Doña María se llevó la mano a los ojos.

—Yo le aseguré que los españoles les echaríamos de España, y él me contestó que parecía probable, porque la guerra iba tomando mal aspecto; pero que esto sería un mal para nosotros, porque de venir otra vez Fernando VII, España seguiría con su mal gobierno y con

las muchas cosas perversas, injustas y anticuadas que hay aquí.

—¡Oh! ¿Y no se le ocurrió a usted la contestación a tan atrevido y antipatriótico aserto?—preguntó con énfasis el diplomático.

—Yo le dije que aquí pensábamos arreglar todas esas cosas, y quitar la Santa Inquisición, y los diezmos, y los mayorazgos, como me decía el Sr. de Santorcaz.

Doña María aferró sus manos a los brazos de la silla como si quisiera estrujar la madera entre sus dedos.

—Sobre todo los mayorazgos—prosiguió Rumblar—. También le dije al francés que yo soy mayorazgo, y que después de casado tendré dos vinculaciones. ¡Como se reía cuando le dije que era Grande de España! Todos acudían a verme y me volvieron a dar de beber, y me caí otra vez al suelo, cantando que me las pelaba.

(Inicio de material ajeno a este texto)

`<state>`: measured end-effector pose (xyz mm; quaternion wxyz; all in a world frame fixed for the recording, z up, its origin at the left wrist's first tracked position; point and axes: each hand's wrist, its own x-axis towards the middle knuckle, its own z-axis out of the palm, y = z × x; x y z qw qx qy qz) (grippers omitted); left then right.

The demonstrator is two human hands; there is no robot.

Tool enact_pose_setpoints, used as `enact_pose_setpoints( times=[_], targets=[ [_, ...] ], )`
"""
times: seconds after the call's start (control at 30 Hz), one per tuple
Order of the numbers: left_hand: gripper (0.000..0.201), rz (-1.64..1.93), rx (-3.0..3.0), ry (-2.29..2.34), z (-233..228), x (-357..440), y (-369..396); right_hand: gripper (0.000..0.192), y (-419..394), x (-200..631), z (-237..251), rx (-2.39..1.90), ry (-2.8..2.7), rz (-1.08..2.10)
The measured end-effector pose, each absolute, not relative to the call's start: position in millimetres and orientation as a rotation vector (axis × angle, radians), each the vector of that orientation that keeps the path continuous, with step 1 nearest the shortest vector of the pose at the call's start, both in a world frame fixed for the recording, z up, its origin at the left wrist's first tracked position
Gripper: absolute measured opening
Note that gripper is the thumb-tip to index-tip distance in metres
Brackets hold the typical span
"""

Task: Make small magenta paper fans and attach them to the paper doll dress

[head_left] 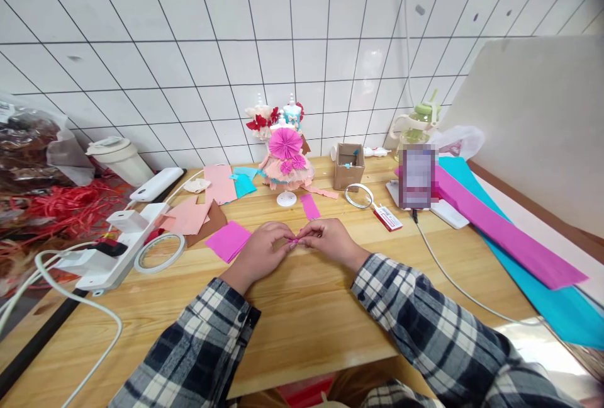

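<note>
My left hand (264, 249) and my right hand (330, 241) meet at the middle of the table, fingertips pinched together. Between them is a small piece of magenta paper (294, 240), mostly covered by the fingers. A stack of magenta paper (228, 241) lies just left of my left hand. Beyond my right hand lies a narrow magenta paper strip (310, 206). Farther back stands a miniature dress form (285, 172) in a peach skirt with pleated magenta paper rosettes, and similar decorated forms (259, 119) are behind it.
Left are a roll of tape (160, 252), a power strip (117, 250) with cables, and peach paper pieces (220, 184). Behind stands a small cardboard box (349, 167). A ring-shaped roll (359, 196), a propped phone (417, 176) and long magenta paper (509, 228) are at right.
</note>
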<state>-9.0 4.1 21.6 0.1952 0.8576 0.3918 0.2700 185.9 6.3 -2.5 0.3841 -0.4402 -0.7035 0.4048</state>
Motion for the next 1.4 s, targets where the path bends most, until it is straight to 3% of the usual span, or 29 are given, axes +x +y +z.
enact_pose_setpoints(
  times=[0.1, 0.27, 0.53, 0.6, 0.73, 0.8, 1.13, 1.4],
  targets=[
    [0.024, 0.772, 2.464, 1.123, 20.0, -9.2, 2.7, 0.008, 5.5, 185.6, -2.3, -1.122, -1.826, 0.99],
    [0.016, 0.803, 2.516, 1.106, 18.3, -9.6, 4.8, 0.01, 3.7, 184.7, -1.3, -1.1, -1.899, 0.869],
    [0.018, 0.75, 2.518, 1.156, 22.3, -11.5, 7.2, 0.012, 5.1, 185.8, -1.4, -1.151, -1.873, 1.03],
    [0.021, 0.751, 2.472, 1.247, 21.9, -13.0, 7.7, 0.016, 7.7, 192.5, 2.3, -1.282, -1.95, 0.872],
    [0.023, 0.829, 2.33, 1.389, 18.5, -14.8, 9.5, 0.028, 13.2, 207.8, 6.7, -1.649, -2.075, 0.261],
    [0.024, 0.856, 2.284, 1.408, 16.1, -14.2, 9.8, 0.033, 14.5, 211.6, 4.7, -1.758, -2.1, 0.156],
    [0.028, 0.94, 1.86, 1.464, 8.0, -6.8, 7.5, 0.015, 17.7, 213.1, 4.4, -1.823, -2.172, 0.342],
    [0.041, 0.971, 1.478, 1.307, 5.6, -4.2, 6.9, 0.03, -0.5, 188.6, 11.9, -1.525, -2.097, 0.598]
  ],
)
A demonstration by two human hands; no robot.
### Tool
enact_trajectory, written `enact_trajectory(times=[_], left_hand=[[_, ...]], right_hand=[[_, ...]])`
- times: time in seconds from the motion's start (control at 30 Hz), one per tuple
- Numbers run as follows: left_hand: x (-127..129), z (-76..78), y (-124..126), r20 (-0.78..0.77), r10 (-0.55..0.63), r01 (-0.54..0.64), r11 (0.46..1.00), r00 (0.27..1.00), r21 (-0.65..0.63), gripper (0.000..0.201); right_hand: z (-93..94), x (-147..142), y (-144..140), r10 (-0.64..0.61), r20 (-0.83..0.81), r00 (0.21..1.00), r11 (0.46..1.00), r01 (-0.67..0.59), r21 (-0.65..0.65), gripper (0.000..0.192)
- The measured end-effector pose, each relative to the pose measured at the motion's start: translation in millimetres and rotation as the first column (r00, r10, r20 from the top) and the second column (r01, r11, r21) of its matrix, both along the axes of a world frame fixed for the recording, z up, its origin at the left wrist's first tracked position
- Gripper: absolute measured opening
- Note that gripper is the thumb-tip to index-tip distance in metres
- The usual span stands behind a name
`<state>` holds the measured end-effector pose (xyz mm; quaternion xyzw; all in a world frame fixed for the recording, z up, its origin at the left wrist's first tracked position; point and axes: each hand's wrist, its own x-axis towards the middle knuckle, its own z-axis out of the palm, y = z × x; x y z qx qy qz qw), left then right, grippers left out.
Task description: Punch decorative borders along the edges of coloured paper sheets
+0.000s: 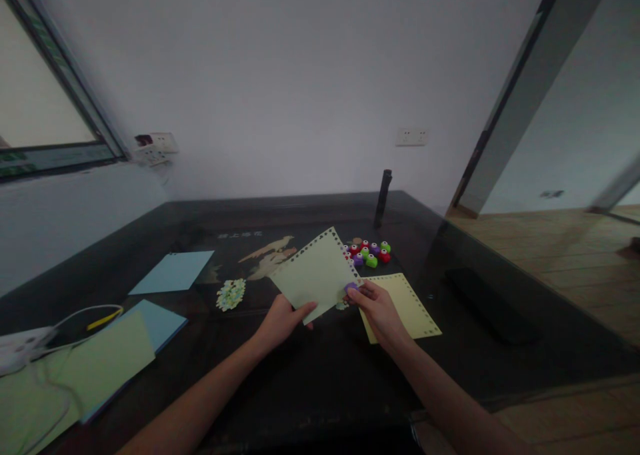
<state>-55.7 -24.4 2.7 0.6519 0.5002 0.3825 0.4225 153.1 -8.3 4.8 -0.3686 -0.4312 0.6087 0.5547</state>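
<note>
My left hand (284, 318) grips the lower corner of a pale green sheet of paper (313, 275), thumb on top. Small shapes are punched along the sheet's two upper edges. My right hand (373, 302) is closed round a small purple craft punch (351, 287) at the sheet's right edge; whether the paper is inside its slot I cannot tell. Beneath the right hand lies a yellow sheet (407, 305) with punched edges. Behind the green sheet stand several red, green and purple craft punches (371, 260), partly hidden by it.
A heap of small paper cut-outs (231, 295) lies left of my hands. Blue paper (175, 272), a green stack (110, 355) and a white cable (83, 308) are at the left. A black upright object (383, 198) stands at the back; a long dark object (487, 305) lies right.
</note>
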Motion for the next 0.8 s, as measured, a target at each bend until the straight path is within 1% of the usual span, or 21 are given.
enact_trajectory(times=[0.17, 0.33, 0.5, 0.67, 0.8], left_hand=[[1.5, 3.0, -2.1, -0.011, 0.007, -0.007, 1.000, 1.000, 0.006, 0.028], [0.1, 1.1, -1.3, -0.027, 0.013, -0.013, 1.000, 1.000, 0.009, 0.031], [-0.1, 0.9, -0.4, -0.036, 0.010, -0.010, 1.000, 0.999, 0.011, 0.030], [1.9, 3.0, -1.2, -0.012, 0.029, -0.029, 1.000, 1.000, -0.010, 0.029], [0.1, -0.7, 0.3, -0.021, 0.023, -0.023, 1.000, 1.000, 0.006, 0.029]], right_hand=[[-2.8, 0.5, 1.9, -0.015, 0.020, 1.000, 1.000, 0.015, 0.009, 0.034], [-2.1, 0.3, 1.5, -0.029, 0.013, 0.999, 1.000, 0.029, 0.007, 0.037], [-2.1, 0.0, 1.1, -0.012, -0.007, 1.000, 1.000, 0.012, 0.006, 0.036], [-0.2, -0.1, 0.5, 0.006, -0.016, 1.000, 1.000, -0.006, 0.001, 0.037], [1.9, -0.2, -0.6, 0.017, -0.008, 1.000, 1.000, -0.017, 0.019, 0.036]])
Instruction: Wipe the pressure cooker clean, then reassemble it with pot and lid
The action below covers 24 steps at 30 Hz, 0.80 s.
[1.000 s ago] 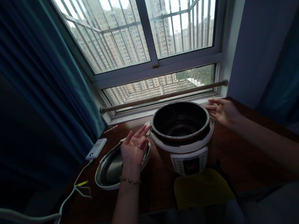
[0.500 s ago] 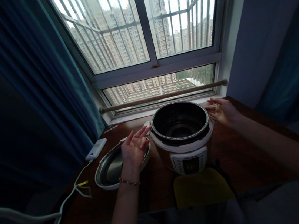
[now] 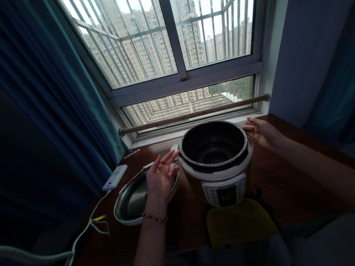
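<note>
An open electric pressure cooker (image 3: 219,175) stands on a dark wooden table (image 3: 289,192) under the window, its dark inner pot (image 3: 213,144) showing. My left hand (image 3: 160,177) hovers open at the cooker's left side, fingertips close to the rim, holding nothing. It is above the cooker's lid (image 3: 130,200), which lies upside down on the table. My right hand (image 3: 262,133) is open at the cooker's right rim, fingers touching or almost touching it.
A white power bank (image 3: 115,177) with a white cable (image 3: 79,236) lies at the table's left, near the dark blue curtain (image 3: 43,104). A yellow cloth (image 3: 240,221) lies at the front edge. A wooden rod (image 3: 194,114) runs along the window sill.
Both hands have drawn slightly closer to the cooker's rim. The cooker and lid have not moved.
</note>
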Each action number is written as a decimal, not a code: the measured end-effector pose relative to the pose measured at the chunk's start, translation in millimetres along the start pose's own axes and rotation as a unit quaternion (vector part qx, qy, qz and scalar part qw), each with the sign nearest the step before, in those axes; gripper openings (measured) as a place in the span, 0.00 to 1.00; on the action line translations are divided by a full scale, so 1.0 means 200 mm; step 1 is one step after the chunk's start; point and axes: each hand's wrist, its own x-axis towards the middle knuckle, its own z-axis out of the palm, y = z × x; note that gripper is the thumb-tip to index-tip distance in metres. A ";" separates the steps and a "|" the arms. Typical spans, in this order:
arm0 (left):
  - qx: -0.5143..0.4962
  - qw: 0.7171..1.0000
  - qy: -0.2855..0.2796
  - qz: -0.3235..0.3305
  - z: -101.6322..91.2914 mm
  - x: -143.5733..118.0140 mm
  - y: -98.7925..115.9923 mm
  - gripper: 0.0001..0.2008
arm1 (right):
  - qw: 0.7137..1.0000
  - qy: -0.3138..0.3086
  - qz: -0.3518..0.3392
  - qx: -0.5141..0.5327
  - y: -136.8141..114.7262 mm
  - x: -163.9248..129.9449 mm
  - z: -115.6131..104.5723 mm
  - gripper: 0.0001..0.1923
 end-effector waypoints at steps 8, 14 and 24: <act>0.030 0.999 -0.023 0.016 -0.01 0.00 -0.01 0.16 | 0.997 -0.070 -0.032 0.001 0.03 -0.01 -0.03 0.08; 0.043 0.999 -0.018 0.022 -0.01 0.00 -0.02 0.15 | 0.996 -0.049 -0.074 0.006 0.04 -0.03 -0.04 0.06; 0.165 0.952 0.104 0.238 -0.01 -0.23 -0.17 0.17 | 0.967 0.074 -0.239 -0.035 0.20 -0.34 -0.20 0.18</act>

¡Ay! Doña María se llevó las manos a la cabeza; D.ª María cerró los ojos; D.ª María golpeó el suelo con su pie derecho; D.ª María semejaba la imponente imagen de la Tradición aplastando la hidra revolucionaria.

—Esta mañana me preguntaron si yo tenía hermanas guapas. Díjeles que eran muy bonitas, y ellos me dijeron que vendrían a verlas, y que si queríamos dárselas para casarse con ellas, puesto que también serían mayorazgas. Yo les contesté que mayorazgo era el que había nacido primero.